Chris Froome could accept salbutamol responsibility in hope of lenient ban

Team Sky rider denies Corriere della Sera report that he is 'ready to sign an honourable armistice'

Chris Froome is reportedly ready to accept that he took an excess dose of salbutamol in the hope of receiving a six to nine-month ban so that he can return to racing in time for the Giro d’Italia or Tour de France.

The Team Sky rider, who returned an adverse analytical finding for the asthma drug at last year’s Vuelta a España, is currently training intensely in South Africa, having clocked up 4,500km since Christmas.

La Gazzetta dello Sport has claimed that Froome, who has not been provisionally suspended, will race for the first time at the Ruta del Sol in Spain from February 14-19. However, the Corriere della Sera newspaper reports that Froome "has understood he has lost the war and is ready to sign an honourable armistice".

The Italian newspaper claims that Froome has little chance of convincing the UCI Legal Anti-Doping Services (LADS) that he reached a level of 2000ng/ml of salbutamol in his urine – twice the limit – through permitted dosages using his asthma inhaler.

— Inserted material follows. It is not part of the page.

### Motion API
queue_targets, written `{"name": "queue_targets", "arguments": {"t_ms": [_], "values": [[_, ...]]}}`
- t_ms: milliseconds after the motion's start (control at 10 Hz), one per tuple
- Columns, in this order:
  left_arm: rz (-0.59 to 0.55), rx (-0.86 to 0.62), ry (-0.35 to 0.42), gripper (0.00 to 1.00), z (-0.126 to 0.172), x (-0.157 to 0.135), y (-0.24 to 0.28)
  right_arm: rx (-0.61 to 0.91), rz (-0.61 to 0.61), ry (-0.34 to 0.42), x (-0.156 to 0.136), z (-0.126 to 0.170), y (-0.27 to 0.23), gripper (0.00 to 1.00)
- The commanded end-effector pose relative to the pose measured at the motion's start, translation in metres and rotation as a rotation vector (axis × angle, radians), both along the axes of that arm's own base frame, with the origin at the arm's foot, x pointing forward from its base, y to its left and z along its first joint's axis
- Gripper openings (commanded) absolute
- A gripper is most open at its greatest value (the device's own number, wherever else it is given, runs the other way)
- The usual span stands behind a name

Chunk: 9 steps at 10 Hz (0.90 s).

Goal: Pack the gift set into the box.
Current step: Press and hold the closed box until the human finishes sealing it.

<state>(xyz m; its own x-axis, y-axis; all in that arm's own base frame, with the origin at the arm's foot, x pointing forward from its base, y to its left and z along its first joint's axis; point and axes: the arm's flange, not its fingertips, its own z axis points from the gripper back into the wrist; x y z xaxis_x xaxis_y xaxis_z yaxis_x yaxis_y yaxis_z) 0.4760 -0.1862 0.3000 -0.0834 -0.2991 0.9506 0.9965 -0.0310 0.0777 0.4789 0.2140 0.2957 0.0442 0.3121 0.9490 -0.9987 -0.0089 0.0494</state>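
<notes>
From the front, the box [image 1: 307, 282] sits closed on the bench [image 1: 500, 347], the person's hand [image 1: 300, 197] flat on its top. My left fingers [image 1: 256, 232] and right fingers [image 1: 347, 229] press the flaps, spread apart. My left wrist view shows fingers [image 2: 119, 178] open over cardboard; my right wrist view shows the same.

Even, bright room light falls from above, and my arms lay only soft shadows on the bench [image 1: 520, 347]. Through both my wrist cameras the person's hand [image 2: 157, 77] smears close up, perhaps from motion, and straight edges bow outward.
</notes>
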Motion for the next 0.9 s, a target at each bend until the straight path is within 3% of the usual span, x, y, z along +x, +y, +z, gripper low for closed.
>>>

Corriere della Sera also suggests the idea that Froome’s kidneys could have somehow retained a quantity of salbutamol and skewed his sample has only irritated the UCI and a number of cycling doctors, while the idea of undergoing a pharmacokinetic test in a laboratory could massively backfire. If Froome failed to reach a level close to that of the Vuelta a España, he would face a ban of between 12 and 24 months.

The newspaper claims that this lack of options has lead to Froome’s wife, Michelle, advising him to consider plea-bargaining with the UCI via an ‘Acceptance of Consequences’.

If Froome did accept he may have taken too much salbutamol, he could get away with a ban of just six or nine months, begin his suspension from September 7 – the date he was tested at he Vuelta a España – and so return to racing in time for the Giro d’Italia or Tour de France. Diego Ulissi made a similar plea and was given a nine-month ban in 2015.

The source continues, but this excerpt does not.